The container is defined by .devcontainer/Containerfile and built locally the first time you open the project in VS Code — no registry login or pre-built image required.

Included tools

Tool Version Purpose
gcc-arm-none-eabi system apt ARM C/C++ compiler
gdb-multiarch system apt GDB debugger (symlinked as arm-none-eabi-gdb)
binutils-multiarch system apt objdump and nm required by cortex-debug
cmake + ninja-build system apt Build system
xpack-openocd 0.12.0-6 Installed to /opt/xpack-openocd-0.12.0-6/ with GD32 flash algorithm support

Automatically installed VS Code extensions

Extension Purpose
ms-vscode.cmake-tools CMake integration
ms-vscode.cpptools C/C++ IntelliSense and debugging
marus25.cortex-debug ARM Cortex-M debug adapter (OpenOCD, J-Link, ...)
mcu-debug.peripheral-viewer SVD-based peripheral register viewer
mcu-debug.memory-view Live memory inspector
mcu-debug.rtos-views FreeRTOS task and queue viewer
ms-vscode.hexeditor Hex file viewer
dan-c-underwood.arm ARM assembly syntax highlighting
zixuanwang.linkerscript Linker script syntax highlighting
trond-snekvik.gnu-mapfiles GNU map file viewer

WSL2 USB fix

🔧 xpack-openocd's bundled libhidapi-hidraw cannot access /dev/hidraw* inside Docker+WSL2 containers.

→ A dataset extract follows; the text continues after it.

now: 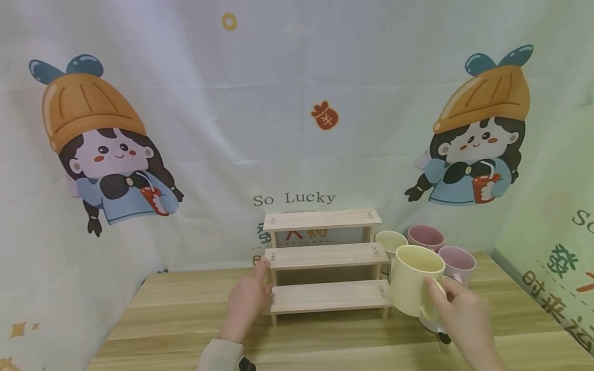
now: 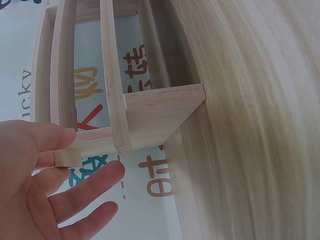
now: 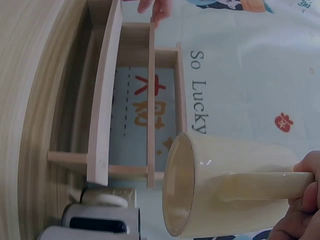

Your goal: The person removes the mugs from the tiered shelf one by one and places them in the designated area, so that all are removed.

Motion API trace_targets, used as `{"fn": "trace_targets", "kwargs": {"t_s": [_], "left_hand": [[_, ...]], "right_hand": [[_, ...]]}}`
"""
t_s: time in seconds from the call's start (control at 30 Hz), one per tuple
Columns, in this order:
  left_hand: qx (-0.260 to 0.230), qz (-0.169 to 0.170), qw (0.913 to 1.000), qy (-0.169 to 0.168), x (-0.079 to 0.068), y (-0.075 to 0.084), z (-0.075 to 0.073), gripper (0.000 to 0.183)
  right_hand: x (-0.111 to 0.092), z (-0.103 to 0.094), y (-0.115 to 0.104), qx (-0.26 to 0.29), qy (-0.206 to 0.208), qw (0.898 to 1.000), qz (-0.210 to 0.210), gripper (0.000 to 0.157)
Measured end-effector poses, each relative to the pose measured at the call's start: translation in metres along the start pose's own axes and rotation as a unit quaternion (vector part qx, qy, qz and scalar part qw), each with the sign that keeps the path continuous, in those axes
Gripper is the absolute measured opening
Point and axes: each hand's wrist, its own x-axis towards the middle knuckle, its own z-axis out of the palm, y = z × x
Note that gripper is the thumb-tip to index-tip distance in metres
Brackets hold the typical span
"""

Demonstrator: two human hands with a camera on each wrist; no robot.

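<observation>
A three-step wooden shelf [image 1: 328, 256] stands on the table against the backdrop. At its left end my left hand [image 1: 248, 299] pinches the end of the middle board, thumb and forefinger meeting around it in the left wrist view, the other fingers spread. Off the table at the shelf's right side is a pale yellow mug [image 1: 413, 288]; my right hand [image 1: 464, 309] grips it by the handle [image 3: 265, 186]. Upright in the head view, it hides part of the mugs behind and below it.
Behind the held mug stand a cream mug [image 1: 390, 240], a dark pink mug [image 1: 426, 237] and a light pink mug [image 1: 458, 264]. Another mug [image 1: 431, 323] shows partly beneath it. A printed cloth [image 1: 297, 62] hangs behind the wooden table [image 1: 185, 309].
</observation>
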Motion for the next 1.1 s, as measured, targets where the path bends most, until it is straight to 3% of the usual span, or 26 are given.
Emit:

The Containerfile replaces it with libhidapi-libusb (same API, accesses the GD-Link via /dev/bus/usb instead).

🔧 The devcontainer uses --device=/dev/bus/usb:/dev/bus/usb to pass USB devices into the container. Device nodes are captured at container startup — attach the GD-Link before opening the container. If the board is replugged or attached after startup, rebuild the container (Ctrl+Shift+PDev Containers: Rebuild Container).

⏱️ The first container build takes a few minutes (downloads xpack-openocd from GitHub). Subsequent opens reuse the cached image instantly.


🛟 Troubleshooting

GD-Link not detected after plugging in

The container captures USB device nodes at startup. If you attached the GD-Link after the container was already running:

  1. In PowerShell, attach the board to WSL first:
    usbipd attach --wsl --busid <BUSID>
  2. In VS Code, rebuild the container: Ctrl+Shift+PDev Containers: Rebuild Container

Container stuck during rebuild

If VS Code appears frozen while building or rebuilding the container (spinning indefinitely with no progress):

Ctrl+Shift+PDeveloper: Reload Window

VS Code will reconnect and continue where it left off.

Cortex-Debug extension error after container open

After extensions are installed inside the container, you may see:

"Cannot activate the 'Cortex-Debug' extension because it depends on the 'debug-tracker-vscode' extension, which is not loaded. Would you like to reload the window to load the extension?"

Click Reload Window. This is a one-time ordering issue on first install — it will not appear again after the reload.